__Task to complete__.
Go through the lines below. Copy those with "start".

__Recorded information__.
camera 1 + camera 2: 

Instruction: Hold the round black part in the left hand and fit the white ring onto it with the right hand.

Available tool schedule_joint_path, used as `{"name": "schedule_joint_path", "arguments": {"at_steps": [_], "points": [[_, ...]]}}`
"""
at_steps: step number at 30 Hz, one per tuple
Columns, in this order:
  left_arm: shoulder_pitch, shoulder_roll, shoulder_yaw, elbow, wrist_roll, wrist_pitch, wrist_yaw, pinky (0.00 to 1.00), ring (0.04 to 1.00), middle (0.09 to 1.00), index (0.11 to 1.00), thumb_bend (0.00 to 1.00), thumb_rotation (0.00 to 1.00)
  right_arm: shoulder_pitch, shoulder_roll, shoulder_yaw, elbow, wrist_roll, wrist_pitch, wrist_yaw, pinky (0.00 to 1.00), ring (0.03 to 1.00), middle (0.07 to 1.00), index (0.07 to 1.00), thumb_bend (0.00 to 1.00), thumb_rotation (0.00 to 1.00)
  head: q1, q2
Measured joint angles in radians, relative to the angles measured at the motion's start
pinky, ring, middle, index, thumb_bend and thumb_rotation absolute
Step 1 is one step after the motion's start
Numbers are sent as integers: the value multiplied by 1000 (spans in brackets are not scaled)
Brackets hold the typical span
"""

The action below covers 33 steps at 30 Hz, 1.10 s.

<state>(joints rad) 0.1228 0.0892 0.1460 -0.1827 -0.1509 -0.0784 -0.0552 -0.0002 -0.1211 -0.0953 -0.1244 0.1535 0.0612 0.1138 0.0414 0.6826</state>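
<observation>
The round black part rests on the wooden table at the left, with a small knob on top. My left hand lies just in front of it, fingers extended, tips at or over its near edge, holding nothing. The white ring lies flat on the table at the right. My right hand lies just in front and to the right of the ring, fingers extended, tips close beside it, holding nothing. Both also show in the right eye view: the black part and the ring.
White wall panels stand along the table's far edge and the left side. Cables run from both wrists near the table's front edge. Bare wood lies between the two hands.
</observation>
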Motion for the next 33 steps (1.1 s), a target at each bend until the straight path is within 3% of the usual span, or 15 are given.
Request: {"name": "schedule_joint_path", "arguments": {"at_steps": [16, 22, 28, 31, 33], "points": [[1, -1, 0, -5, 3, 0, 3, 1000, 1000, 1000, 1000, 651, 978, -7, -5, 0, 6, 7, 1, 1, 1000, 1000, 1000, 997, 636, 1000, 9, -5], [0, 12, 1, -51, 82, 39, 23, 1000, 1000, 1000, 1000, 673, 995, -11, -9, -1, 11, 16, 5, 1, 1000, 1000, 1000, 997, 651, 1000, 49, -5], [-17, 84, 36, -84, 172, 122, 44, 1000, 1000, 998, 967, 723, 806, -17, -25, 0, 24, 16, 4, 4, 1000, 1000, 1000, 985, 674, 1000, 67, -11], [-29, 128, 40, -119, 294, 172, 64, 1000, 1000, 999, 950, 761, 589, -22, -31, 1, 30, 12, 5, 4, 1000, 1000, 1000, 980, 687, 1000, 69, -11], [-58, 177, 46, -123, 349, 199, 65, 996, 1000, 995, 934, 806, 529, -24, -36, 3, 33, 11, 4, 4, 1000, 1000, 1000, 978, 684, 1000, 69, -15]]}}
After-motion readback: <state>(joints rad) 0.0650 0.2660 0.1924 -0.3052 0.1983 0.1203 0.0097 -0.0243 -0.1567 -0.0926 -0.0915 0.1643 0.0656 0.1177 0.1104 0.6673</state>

__Problem solution__.
Measured joint angles in radians, relative to the angles measured at the motion's start
Step 1 is one step after the motion's start

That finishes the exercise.